DISCO: DISCovering Overfittings as Causal Rules for Text Classification Models
- URL: http://arxiv.org/abs/2411.04649v1
- Date: Thu, 07 Nov 2024 12:12:44 GMT
- Title: DISCO: DISCovering Overfittings as Causal Rules for Text Classification Models
- Authors: Zijian Zhang, Vinay Setty, Yumeng Wang, Avishek Anand,
- Abstract summary: Post-hoc interpretability methods fail to capture the models' decision-making process fully.
Our paper introduces DISCO, a novel method for discovering global, rule-based explanations.
DISCO supports interactive explanations, enabling human inspectors to distinguish spurious causes in the rule-based output.

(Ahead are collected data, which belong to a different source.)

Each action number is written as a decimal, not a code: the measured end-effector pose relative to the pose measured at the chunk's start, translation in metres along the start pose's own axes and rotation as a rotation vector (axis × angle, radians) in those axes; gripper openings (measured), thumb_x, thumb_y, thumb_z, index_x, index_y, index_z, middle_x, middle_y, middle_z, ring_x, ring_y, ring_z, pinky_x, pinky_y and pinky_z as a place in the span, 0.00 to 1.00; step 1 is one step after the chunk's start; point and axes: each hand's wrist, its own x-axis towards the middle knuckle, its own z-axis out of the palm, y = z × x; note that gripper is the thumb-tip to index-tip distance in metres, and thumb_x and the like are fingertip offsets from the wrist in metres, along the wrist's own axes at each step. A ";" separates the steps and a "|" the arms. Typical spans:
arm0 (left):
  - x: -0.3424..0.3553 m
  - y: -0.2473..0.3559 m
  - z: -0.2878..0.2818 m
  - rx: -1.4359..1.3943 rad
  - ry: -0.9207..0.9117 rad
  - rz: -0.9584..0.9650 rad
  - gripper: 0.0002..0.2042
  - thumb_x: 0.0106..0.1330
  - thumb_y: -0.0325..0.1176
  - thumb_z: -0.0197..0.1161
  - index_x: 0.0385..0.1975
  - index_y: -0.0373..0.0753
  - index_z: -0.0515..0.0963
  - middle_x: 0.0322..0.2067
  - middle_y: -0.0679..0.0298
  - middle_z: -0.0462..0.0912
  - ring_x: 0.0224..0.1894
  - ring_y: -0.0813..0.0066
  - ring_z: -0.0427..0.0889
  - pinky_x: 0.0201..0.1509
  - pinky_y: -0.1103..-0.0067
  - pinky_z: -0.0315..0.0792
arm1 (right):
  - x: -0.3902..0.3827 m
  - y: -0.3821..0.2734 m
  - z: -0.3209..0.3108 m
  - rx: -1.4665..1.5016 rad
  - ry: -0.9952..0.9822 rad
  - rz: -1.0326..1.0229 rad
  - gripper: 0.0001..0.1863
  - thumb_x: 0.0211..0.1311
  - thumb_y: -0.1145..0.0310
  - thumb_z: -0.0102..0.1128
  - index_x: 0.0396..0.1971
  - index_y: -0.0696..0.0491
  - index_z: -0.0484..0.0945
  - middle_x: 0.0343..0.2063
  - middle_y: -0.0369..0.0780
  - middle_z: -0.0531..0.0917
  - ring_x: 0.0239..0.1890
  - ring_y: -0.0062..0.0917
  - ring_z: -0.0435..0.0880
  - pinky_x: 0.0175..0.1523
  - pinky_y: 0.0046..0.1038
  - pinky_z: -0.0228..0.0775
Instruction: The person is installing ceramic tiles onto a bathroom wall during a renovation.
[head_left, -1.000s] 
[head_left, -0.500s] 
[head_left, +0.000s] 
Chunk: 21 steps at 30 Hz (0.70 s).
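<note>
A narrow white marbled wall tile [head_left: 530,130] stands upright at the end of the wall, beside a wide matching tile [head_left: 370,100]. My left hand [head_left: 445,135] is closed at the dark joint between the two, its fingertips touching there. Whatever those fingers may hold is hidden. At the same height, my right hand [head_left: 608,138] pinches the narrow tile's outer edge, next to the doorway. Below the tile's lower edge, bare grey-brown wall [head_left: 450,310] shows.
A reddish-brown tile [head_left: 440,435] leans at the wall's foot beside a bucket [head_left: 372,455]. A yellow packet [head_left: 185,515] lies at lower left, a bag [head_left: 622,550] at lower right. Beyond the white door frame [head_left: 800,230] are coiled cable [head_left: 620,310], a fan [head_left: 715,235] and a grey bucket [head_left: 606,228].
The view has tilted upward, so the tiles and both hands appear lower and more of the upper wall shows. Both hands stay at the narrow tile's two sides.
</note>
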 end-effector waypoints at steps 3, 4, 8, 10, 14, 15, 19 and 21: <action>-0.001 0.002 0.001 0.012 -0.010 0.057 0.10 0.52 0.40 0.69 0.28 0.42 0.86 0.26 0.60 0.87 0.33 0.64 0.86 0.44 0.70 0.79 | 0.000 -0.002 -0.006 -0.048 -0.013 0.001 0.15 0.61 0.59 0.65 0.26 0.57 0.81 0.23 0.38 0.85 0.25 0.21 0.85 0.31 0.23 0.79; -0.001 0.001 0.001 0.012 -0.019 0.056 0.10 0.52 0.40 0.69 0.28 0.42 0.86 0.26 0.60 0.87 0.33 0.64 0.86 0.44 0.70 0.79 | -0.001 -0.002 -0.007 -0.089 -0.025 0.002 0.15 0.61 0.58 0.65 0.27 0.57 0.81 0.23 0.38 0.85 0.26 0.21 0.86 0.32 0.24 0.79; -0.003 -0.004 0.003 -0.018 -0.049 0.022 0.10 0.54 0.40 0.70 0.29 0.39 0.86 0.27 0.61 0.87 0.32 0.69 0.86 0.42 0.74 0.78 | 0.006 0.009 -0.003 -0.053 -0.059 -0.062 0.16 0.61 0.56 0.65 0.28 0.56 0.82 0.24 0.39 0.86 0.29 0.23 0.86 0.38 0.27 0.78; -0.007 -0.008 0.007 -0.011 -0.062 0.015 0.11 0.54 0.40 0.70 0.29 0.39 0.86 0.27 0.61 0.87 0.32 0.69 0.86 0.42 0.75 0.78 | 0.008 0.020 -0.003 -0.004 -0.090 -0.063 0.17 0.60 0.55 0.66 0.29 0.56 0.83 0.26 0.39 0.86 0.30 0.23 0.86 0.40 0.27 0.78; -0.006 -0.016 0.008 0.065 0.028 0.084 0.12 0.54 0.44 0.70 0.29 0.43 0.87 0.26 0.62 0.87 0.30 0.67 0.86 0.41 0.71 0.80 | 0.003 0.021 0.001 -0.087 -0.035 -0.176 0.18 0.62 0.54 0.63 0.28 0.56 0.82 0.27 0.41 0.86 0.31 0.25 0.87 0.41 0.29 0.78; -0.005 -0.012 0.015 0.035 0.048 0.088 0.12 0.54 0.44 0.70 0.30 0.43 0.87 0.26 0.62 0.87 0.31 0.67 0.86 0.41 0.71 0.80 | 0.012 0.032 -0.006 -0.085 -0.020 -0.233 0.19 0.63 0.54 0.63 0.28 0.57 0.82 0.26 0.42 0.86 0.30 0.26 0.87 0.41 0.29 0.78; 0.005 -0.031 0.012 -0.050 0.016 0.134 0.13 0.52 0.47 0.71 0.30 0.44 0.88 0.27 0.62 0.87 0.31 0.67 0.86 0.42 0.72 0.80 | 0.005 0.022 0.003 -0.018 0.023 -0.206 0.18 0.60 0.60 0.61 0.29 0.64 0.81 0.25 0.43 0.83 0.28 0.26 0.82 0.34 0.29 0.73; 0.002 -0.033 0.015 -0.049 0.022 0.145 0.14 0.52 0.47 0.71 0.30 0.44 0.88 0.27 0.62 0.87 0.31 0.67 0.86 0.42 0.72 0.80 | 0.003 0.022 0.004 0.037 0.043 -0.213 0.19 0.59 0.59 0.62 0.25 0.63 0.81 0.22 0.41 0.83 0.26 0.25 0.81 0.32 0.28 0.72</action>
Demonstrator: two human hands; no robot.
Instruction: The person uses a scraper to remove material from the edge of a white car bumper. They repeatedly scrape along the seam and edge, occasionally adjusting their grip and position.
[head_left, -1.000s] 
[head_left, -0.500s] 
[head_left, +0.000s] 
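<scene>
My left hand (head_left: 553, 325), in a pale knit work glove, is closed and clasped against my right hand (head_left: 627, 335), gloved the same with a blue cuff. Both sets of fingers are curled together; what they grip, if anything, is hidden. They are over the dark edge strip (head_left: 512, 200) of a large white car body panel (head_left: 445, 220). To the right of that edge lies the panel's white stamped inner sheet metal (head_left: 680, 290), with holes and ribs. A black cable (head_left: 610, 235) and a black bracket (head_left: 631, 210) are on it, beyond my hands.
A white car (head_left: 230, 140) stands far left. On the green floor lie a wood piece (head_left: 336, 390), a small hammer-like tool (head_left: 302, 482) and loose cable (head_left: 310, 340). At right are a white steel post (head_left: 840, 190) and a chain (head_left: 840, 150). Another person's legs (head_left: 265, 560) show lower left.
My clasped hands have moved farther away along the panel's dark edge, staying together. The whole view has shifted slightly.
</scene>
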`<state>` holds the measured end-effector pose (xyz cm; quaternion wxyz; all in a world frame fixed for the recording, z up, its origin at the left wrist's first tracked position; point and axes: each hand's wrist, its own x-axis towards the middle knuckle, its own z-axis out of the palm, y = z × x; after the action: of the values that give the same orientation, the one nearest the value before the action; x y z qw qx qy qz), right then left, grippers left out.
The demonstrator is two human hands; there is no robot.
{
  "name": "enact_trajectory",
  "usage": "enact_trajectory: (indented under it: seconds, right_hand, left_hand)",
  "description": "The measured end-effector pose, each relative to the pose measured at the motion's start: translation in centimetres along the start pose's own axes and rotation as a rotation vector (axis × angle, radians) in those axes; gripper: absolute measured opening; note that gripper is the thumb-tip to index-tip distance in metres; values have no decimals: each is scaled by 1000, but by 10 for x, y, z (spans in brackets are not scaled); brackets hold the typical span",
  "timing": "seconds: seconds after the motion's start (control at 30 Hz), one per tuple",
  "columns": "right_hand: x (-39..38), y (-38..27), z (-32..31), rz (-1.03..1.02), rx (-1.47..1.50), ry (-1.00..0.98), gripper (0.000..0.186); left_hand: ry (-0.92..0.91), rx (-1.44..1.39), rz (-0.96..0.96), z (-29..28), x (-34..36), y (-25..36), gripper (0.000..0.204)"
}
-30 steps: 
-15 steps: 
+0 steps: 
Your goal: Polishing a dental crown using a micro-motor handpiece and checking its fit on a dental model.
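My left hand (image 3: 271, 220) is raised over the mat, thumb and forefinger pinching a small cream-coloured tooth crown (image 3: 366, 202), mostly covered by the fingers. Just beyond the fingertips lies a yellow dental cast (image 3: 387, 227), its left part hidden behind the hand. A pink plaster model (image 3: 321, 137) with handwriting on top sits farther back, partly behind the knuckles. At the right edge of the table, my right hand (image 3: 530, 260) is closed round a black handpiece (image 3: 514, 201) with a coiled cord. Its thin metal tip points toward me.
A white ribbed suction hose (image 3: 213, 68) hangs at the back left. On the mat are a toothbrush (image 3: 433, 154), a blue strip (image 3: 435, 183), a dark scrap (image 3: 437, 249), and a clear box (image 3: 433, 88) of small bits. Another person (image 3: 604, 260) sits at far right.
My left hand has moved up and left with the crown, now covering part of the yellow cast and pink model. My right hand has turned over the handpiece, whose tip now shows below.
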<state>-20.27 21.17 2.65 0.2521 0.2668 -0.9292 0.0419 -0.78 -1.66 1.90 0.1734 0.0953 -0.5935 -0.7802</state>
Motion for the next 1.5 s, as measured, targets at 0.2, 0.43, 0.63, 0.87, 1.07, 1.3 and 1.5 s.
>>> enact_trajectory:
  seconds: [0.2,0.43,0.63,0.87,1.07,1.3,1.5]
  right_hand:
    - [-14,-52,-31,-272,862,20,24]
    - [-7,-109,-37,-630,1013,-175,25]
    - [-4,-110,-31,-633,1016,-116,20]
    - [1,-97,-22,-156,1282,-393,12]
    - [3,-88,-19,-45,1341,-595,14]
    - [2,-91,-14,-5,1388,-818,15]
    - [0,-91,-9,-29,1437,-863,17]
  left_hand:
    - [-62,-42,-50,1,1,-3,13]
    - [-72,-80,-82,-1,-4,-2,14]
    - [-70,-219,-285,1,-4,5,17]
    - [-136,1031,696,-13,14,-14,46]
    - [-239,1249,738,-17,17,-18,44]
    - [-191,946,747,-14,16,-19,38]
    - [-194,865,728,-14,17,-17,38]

- Score: 6.369258625916601
- License:
- Abstract: With the rapid advancement of neural language models, the deployment of over-parameterized models has surged, increasing the need for interpretable explanations comprehensible to human inspectors. Existing post-hoc interpretability methods, which often focus on unigram features of single input textual instances, fail to capture the models' decision-making process fully. Additionally, many methods do not differentiate between decisions based on spurious correlations and those based on a holistic understanding of the input. Our paper introduces DISCO, a novel method for discovering global, rule-based explanations by identifying causal n-gram associations with model predictions. This method employs a scalable sequence mining technique to extract relevant text spans from training data, associate them with model predictions, and conduct causality checks to distill robust rules that elucidate model behavior. These rules expose potential overfitting and provide insights into misleading feature combinations. We validate DISCO through extensive testing, demonstrating its superiority over existing methods in offering comprehensive insights into complex model behaviors. Our approach successfully identifies all shortcuts manually introduced into the training data (100% detection rate on the MultiRC dataset), resulting in an 18.8% regression in model performance -- a capability unmatched by any other method. Furthermore, DISCO supports interactive explanations, enabling human inspectors to distinguish spurious causes in the rule-based output. This alleviates the burden of abundant instance-wise explanations and helps assess the model's risk when encountering out-of-distribution (OOD) data.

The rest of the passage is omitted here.